Liputan6.com, Jakarta - Fenomena astronomi yang dikenal sebagai bintang jatuh atau hujan meteor sebenarnya merupakan peristiwa yang terjadi saat batu luar angkasa kecil, yang disebut meteorit, memasuki atmosfer bumi. Ketika meteorit ini memasuki atmosfer, sebagian besar akan terbakar akibat gesekan dengan udara, sehingga tampak menyala terang di langit malam.
Meteor merupakan asteroid kecil dan anggota terkecil dari tata surya, memiliki ukuran yang bervariasi. Beberapa meteorit dapat memiliki lebar hingga 1 meter, sementara yang lain hanya sebesar mikrometer atau bahkan seukuran butiran debu.
Meteorit pada dasarnya merupakan pecahan asteroid atau komet yang terlepas saat benda-benda langit tersebut mengalami tabrakan atau fragmentasi. Namun, ada juga meteorit yang berasal dari puing-puing yang terlempar akibat aktivitas di permukaan planet atau satelit alami, seperti bulan.
Baca Juga
Advertisement
Bahkan, tercatat ada sekitar 300 jenis meteorit yang diketahui berasal dari planet Mars. Hal ini menunjukkan hubungan unik antara planet-planet dalam tata surya.
Ketika meteorit memasuki atmosfer bumi, gesekan yang terjadi menyebabkan peningkatan suhu yang sangat tinggi sehingga meteorit terbakar. Proses ini menciptakan garis-garis cahaya yang bergerak cepat melintasi langit, memberikan pemandangan yang menakjubkan bagi siapa saja yang melihatnya.
Melansir laman Live Science pada Rabu (25/12/2024), seorang astronom bernama Gonzalo Tancredi dari University of the Republic di Montevideo, Uruguay, telah menganalisis data terkait meteorit yang jatuh ke bumi untuk memperkirakan seberapa sering fenomena ini terjadi. Dalam penelitian yang menggunakan data dari Meteoritical Society selama periode 2007 hingga 2018, Gonzalo menemukan 95 laporan meteorit yang berhasil diidentifikasi.

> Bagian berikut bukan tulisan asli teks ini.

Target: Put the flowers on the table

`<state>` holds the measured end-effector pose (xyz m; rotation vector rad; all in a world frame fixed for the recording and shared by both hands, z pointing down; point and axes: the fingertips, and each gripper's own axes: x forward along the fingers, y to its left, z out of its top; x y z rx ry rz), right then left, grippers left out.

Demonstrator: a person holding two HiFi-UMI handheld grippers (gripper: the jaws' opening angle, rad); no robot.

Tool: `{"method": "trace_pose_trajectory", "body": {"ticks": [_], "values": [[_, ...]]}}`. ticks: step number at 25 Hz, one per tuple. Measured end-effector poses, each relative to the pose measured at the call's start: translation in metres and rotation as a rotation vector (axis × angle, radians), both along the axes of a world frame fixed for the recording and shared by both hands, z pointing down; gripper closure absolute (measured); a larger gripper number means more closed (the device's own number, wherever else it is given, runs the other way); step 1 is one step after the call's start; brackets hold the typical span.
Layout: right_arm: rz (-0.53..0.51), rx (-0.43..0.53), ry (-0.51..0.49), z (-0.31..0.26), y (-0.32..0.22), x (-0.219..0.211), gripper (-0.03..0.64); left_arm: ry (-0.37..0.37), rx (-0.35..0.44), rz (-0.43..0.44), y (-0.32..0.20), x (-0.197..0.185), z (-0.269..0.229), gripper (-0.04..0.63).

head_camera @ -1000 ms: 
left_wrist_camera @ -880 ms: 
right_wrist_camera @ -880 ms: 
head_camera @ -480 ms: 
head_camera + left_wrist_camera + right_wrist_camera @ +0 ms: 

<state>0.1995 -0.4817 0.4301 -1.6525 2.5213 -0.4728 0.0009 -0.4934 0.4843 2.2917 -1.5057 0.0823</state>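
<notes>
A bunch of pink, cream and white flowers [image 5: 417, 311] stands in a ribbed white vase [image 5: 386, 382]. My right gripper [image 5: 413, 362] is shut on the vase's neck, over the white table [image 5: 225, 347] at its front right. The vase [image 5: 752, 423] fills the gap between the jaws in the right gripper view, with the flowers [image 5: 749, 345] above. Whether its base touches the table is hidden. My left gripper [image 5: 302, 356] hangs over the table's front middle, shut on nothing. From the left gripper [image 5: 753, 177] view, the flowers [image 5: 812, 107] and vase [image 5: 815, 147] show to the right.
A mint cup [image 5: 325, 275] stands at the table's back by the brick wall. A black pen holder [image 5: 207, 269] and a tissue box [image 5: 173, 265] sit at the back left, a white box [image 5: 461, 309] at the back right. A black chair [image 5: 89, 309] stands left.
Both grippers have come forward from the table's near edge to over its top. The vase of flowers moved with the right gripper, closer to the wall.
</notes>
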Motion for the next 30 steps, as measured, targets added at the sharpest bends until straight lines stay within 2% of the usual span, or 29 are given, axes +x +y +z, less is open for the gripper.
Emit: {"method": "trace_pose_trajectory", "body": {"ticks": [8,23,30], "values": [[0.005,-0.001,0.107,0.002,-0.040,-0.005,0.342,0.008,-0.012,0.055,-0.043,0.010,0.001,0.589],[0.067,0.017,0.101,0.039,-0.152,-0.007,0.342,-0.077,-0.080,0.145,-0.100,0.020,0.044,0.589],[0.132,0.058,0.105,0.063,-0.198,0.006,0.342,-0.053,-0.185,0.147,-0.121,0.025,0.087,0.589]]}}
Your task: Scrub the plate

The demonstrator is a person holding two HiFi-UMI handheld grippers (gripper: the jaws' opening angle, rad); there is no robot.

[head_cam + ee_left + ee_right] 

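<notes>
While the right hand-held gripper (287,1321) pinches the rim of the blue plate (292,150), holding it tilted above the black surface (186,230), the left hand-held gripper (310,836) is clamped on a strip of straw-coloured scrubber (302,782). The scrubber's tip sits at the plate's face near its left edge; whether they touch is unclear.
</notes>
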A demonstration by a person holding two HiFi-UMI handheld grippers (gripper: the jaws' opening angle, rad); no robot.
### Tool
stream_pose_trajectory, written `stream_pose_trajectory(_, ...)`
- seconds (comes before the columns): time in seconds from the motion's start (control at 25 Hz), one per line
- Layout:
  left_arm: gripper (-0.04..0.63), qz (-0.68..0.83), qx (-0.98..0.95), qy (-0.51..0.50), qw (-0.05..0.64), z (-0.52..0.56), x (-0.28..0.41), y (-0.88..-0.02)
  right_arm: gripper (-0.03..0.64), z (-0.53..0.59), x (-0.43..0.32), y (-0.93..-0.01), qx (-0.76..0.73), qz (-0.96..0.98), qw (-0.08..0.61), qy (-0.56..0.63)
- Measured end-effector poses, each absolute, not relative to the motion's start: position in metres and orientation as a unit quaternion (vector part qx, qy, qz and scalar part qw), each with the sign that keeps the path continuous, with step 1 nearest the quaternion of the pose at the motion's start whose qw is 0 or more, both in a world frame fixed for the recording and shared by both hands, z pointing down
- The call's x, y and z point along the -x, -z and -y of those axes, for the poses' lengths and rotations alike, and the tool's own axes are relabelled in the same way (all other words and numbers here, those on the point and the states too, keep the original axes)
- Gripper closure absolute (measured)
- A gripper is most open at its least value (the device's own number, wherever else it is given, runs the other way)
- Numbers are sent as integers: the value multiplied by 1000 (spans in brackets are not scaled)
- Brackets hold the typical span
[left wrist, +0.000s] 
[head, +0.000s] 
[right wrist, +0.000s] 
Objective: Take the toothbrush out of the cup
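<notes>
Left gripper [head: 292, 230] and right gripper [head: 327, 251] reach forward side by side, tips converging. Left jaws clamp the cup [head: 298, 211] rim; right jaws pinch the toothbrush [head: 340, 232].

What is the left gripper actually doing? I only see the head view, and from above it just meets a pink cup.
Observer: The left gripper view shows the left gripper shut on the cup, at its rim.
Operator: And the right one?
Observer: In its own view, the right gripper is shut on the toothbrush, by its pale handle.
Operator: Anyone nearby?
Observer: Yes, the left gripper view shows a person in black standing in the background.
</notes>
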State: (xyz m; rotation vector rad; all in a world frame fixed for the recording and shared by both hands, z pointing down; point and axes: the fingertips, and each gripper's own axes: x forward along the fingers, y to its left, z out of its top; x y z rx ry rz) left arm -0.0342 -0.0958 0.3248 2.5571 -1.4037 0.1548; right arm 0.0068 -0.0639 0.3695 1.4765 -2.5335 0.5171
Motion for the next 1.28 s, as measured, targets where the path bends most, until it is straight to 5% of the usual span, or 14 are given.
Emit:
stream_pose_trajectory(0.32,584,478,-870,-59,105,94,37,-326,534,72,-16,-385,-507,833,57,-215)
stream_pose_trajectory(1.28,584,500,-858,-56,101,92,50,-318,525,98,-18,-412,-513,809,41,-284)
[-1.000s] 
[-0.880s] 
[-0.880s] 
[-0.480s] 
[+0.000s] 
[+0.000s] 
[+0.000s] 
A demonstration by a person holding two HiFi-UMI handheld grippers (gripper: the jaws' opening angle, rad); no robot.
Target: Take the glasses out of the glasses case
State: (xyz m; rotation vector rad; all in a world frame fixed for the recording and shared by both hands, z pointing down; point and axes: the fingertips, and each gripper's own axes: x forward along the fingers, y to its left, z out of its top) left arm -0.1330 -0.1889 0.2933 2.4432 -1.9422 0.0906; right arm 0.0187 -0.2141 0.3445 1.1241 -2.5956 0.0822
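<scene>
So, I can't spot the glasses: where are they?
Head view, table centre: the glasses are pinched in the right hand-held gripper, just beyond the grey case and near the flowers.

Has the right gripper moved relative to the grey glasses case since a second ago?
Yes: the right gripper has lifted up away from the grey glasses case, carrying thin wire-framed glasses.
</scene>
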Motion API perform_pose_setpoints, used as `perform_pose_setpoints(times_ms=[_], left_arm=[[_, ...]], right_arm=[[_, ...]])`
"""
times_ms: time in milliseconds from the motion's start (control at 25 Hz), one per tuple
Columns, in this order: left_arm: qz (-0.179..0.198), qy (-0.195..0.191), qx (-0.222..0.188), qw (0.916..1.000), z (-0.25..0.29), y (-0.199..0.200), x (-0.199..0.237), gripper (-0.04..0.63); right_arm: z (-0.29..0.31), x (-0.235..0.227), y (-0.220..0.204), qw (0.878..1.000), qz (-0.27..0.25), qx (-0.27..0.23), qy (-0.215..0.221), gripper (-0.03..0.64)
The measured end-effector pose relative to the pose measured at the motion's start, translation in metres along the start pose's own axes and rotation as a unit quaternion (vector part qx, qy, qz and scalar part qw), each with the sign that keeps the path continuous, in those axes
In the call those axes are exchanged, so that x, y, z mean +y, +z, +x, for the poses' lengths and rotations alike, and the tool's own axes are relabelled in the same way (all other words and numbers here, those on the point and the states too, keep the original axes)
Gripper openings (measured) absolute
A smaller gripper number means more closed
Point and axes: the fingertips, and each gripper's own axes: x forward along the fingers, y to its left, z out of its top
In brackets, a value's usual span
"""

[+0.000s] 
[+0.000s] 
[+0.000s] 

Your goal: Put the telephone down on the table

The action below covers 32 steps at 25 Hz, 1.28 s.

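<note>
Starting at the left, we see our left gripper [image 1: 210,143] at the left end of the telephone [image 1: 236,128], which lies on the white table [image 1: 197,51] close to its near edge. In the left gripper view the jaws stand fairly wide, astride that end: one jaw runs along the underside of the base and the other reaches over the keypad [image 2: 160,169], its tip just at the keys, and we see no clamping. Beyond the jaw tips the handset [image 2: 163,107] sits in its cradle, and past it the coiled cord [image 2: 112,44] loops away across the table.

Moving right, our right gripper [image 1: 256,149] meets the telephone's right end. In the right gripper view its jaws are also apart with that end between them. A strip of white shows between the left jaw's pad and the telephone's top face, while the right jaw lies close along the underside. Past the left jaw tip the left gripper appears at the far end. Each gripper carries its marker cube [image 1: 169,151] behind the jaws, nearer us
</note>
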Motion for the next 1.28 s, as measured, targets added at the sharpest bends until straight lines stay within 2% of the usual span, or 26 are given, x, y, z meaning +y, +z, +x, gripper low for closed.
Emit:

Hal ini menunjukkan rata-rata sekitar 7,9 laporan meteorit jatuh per tahun. Namun, banyak meteorit yang jatuh ke lautan dan tenggelam tanpa terdeteksi, sehingga tidak tercatat dalam statistik.
Untuk memperkirakan jumlah meteorit yang sebenarnya jatuh ke bumi, Gonzalo mengembangkan metode yang mempertimbangkan berbagai faktor, termasuk luas daratan yang dihuni manusia.
Berdasarkan data populasi global, sekitar 55 persen populasi dunia tinggal di daerah perkotaan, sementara hanya 0,44 persen dari lahan global adalah wilayah perkotaan yang tidak berpenghuni.
Dengan membandingkan jumlah meteorit yang dilaporkan di daerah perkotaan dengan distribusi wilayah permukaan bumi, Gonzalo memperkirakan bahwa sekitar 6.100 meteorit jatuh ke Bumi setiap tahunnya. Dari jumlah tersebut, sekitar 1.800 meteorit jatuh di daratan, sementara sisanya jatuh di lautan atau wilayah yang tidak terjangkau oleh manusia.
Selain itu, Gonzalo juga memberikan pandangan tentang risiko batuan luar angkasa besar yang berpotensi menabrak bumi di masa depan. Meteorit besar memiliki dampak yang jauh lebih signifikan dibandingkan meteorit kecil.
Jika meteorit besar ini mencapai permukaan Bumi, dampaknya bisa berupa ledakan besar, kerusakan struktural, atau bahkan perubahan iklim sementara akibat debu dan partikel yang terlempar ke atmosfer. Oleh karena itu, para ilmuwan terus memantau dan mempelajari objek-objek langit ini untuk mengantisipasi kemungkinan tabrakan dengan bumi.